What is needed here is an exact copy of all the entries below.

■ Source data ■
▬▬▬▬▬▬▬▬▬▬

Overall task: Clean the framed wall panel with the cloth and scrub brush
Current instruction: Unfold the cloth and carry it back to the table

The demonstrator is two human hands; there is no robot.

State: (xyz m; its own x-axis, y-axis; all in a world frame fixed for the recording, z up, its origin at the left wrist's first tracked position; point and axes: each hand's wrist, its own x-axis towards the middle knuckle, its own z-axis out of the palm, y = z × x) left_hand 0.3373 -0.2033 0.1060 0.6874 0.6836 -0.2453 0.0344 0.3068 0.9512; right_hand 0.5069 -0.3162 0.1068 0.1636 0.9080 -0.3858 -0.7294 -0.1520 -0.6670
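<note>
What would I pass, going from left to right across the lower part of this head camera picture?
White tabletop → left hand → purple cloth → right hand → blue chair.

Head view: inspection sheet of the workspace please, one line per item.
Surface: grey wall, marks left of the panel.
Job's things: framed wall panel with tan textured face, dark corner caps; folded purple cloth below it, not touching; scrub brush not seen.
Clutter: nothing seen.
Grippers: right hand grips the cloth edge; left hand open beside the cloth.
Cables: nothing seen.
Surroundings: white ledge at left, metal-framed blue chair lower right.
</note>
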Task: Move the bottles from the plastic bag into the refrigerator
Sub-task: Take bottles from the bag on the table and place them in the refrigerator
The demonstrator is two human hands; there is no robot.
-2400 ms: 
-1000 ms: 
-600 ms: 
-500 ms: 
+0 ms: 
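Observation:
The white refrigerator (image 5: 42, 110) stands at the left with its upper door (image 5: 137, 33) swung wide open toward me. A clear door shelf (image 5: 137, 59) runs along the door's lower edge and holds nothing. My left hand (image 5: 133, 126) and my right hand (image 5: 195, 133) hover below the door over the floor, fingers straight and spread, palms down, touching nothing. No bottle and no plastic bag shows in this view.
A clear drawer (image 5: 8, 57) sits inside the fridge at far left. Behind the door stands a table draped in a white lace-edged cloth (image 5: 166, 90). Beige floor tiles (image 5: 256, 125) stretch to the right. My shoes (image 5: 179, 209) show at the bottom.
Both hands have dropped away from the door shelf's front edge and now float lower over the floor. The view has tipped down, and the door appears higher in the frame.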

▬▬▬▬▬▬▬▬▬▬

■ REPLY ■
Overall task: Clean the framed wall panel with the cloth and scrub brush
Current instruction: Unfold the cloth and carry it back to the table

The demonstrator is two human hands; there is no robot.

State: (xyz m; its own x-axis, y-axis; all in a world frame fixed for the recording, z up, its origin at the left wrist's first tracked position; point and axes: each hand's wrist, its own x-axis towards the middle knuckle, its own z-axis out of the palm, y = z × x) left_hand 0.3373 -0.2033 0.1060 0.6874 0.6836 -0.2453 0.0344 0.3068 0.9512; right_hand 0.5069 -0.3162 0.1068 0.1636 0.9080 -0.3858 -0.7294 -0.1520 -0.6670
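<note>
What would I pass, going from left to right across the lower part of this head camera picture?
White tabletop → left hand → purple cloth → right hand → blue chair.

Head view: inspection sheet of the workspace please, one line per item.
Surface: grey wall, marks left of the panel.
Job's things: framed wall panel with tan textured face, dark corner caps; folded purple cloth below it, not touching; scrub brush not seen.
Clutter: nothing seen.
Grippers: right hand grips the cloth edge; left hand open beside the cloth.
Cables: nothing seen.
Surroundings: white ledge at left, metal-framed blue chair lower right.
</note>
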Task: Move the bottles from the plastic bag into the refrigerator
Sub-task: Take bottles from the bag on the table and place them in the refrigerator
The demonstrator is two human hands; there is no robot.
-2400 ms: 
-1000 ms: 
-600 ms: 
-500 ms: 
+0 ms: 
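Observation:
The white refrigerator (image 5: 42, 110) stands at the left with its upper door (image 5: 137, 33) swung wide open toward me. A clear door shelf (image 5: 137, 59) runs along the door's lower edge and holds nothing. My left hand (image 5: 133, 126) and my right hand (image 5: 195, 133) hover below the door over the floor, fingers straight and spread, palms down, touching nothing. No bottle and no plastic bag shows in this view.
A clear drawer (image 5: 8, 57) sits inside the fridge at far left. Behind the door stands a table draped in a white lace-edged cloth (image 5: 166, 90). Beige floor tiles (image 5: 256, 125) stretch to the right. My shoes (image 5: 179, 209) show at the bottom.
Both hands have dropped away from the door shelf's front edge and now float lower over the floor. The view has tipped down, and the door appears higher in the frame.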

The exercise has been answered, and the work is done.